ワシはいまだに(たぶん)中学生の時に「ピンクパンサー3」を映画館で観たときの笑撃とオドロキをずっと忘れない。
よくもよくも、こんなに面白いコメディアンがいたもんだと、あんなにひっくり返るぐらいの感動をまだ忘れていないのであるよ。今みたいにレンタルなんてないから、大事に観たね。
そして、この映画でも主演を演じたピーター・セラーズの傑作であり、彼の遺作となったのがこの「チャンス」(原題Being There)というありがたい一作になった。
共演のシャーリー・マクレーンは彼女の著書「アウト・オン・ア・リム」でピーターとの思い出話をとても興味ある内容で書いているんだな。ちょっとすごい話。

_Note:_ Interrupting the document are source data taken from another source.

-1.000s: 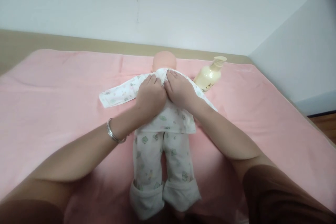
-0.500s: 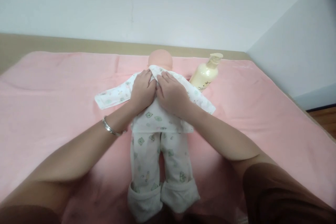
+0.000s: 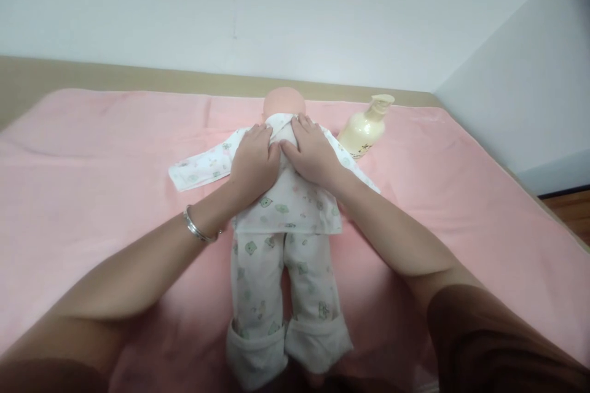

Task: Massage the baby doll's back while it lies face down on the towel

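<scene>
A baby doll lies stretched out, the bare crown of its head (image 3: 284,102) at the far end. It wears a white patterned top (image 3: 295,212) and matching trousers (image 3: 260,282) with turned-up cuffs. My left hand (image 3: 255,159) rests flat on the left side of the upper top, fingers pointing towards the head. On the right side lies my right hand (image 3: 316,150), its fingers stretched and thumb apart. The thumbs come close together at the middle of the top. Neither hand grips anything. The doll's face is not visible.
A cream pump bottle (image 3: 362,132) leans by the doll's right-hand sleeve. The pink cloth (image 3: 92,196) spreads under the doll over a table with a tan far edge (image 3: 138,78). Behind it rises a white wall (image 3: 295,18).
My right hand has shifted outward to the right, leaving a wider gap between the hands. My left hand has barely moved. The whole view has shifted slightly.
</scene>
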Demonstrator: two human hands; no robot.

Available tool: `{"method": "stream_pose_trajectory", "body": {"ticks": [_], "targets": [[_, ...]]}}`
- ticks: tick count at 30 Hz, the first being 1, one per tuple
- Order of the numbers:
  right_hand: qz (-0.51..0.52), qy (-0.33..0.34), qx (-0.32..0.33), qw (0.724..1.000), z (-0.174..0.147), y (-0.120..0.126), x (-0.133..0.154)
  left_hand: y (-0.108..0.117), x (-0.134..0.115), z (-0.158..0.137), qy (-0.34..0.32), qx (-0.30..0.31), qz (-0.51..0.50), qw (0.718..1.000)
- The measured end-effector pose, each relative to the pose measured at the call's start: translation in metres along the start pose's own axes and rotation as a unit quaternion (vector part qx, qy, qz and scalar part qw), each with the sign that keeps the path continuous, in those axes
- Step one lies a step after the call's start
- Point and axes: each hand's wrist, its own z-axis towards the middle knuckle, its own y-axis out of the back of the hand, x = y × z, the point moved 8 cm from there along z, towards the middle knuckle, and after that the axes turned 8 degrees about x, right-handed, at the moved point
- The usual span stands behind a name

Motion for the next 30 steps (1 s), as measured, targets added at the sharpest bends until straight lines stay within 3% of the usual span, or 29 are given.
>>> {"method": "stream_pose_trajectory", "body": {"ticks": [9,13,20,30], "targets": [[-0.127,0.032,-0.113,0.985,-0.035,0.002,0.031,0.004,0.012,0.018,-0.005,0.024,-0.023,0.999],[-0.112,0.038,-0.088,0.989,-0.03,0.003,0.03,0.007,0.006,0.015,-0.013,0.021,0.003,1.0],[-0.052,0.008,-0.018,0.998,0.002,0.003,0.004,-0.001,-0.017,-0.01,-0.067,-0.01,0.031,0.997],[-0.18,0.047,-0.097,0.978,-0.044,0.009,0.042,0.001,0.011,0.01,0.018,0.028,-0.055,0.998]]}}
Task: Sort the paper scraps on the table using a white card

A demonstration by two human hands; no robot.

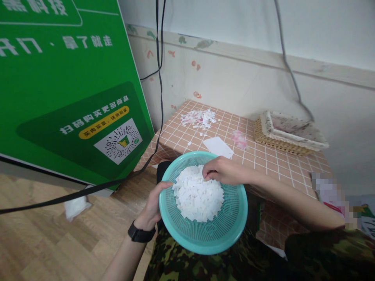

その本によると、ピーターはある経験を通して肉体と魂は別のものであるということを確固たる信念として確信したんだそうだ。その経験からか、彼は撮影を通してその役に”天才的に”なりきることができ、日常生活においてもその役になりきるぐらいであったらしい。
ピーターは、自分の演じた役をどこか過去の人生において生きてきたと感じたことがあると、シャーリーに告白している。自分が演じてきた役柄こそが、かつて自分の人生そのものだったとピーターは考えていたのだ。
そしてピーター・セラーズ、その人は臨死体験を経験する。
彼が心臓麻痺で倒れて心臓マッサージを受けた時の様子を、彼は不思議な映像と共に見ていたし、「まだ自分の人生をまっとうしなさい」という声と共に生還したと、シャーリーは彼自身から聞いているのだ。
ピーター・セラーズはその後、自分自身の人生を何の目的に生還したのか、自分自身が何者であるべきなのかを、人知れず悩んでいたという。
この映画撮影の翌年、ピーター・セラーズはこの世を去ってしまった。
そして、この映画は、彼の多くの出演映画の中で最高傑作であると評価を受けた。
世間をいっさ知らない庭師(ピーター・セラーズ)の自然界の植物の話しが、権力者達の心を”錯覚”としてとらえる。最後のシーンも印象的だ。
あまり知られていないこの映画が、「30周年記念」として記念盤のDVDが発売されたということは広く知られていない。それぐらいに評価が高いのだろう。
ピーター・セラーズが亡くなって来年で30年。
30年前からとても残念で、そして今もやっぱり引き続き残念でたまらない。
「植物には冬の後には春が来るのです」と朴訥に話す主人公に、時の大統領が感銘を受ける
。 実にバカバカしく、実に温かい場面だったのです。そんな映画だった。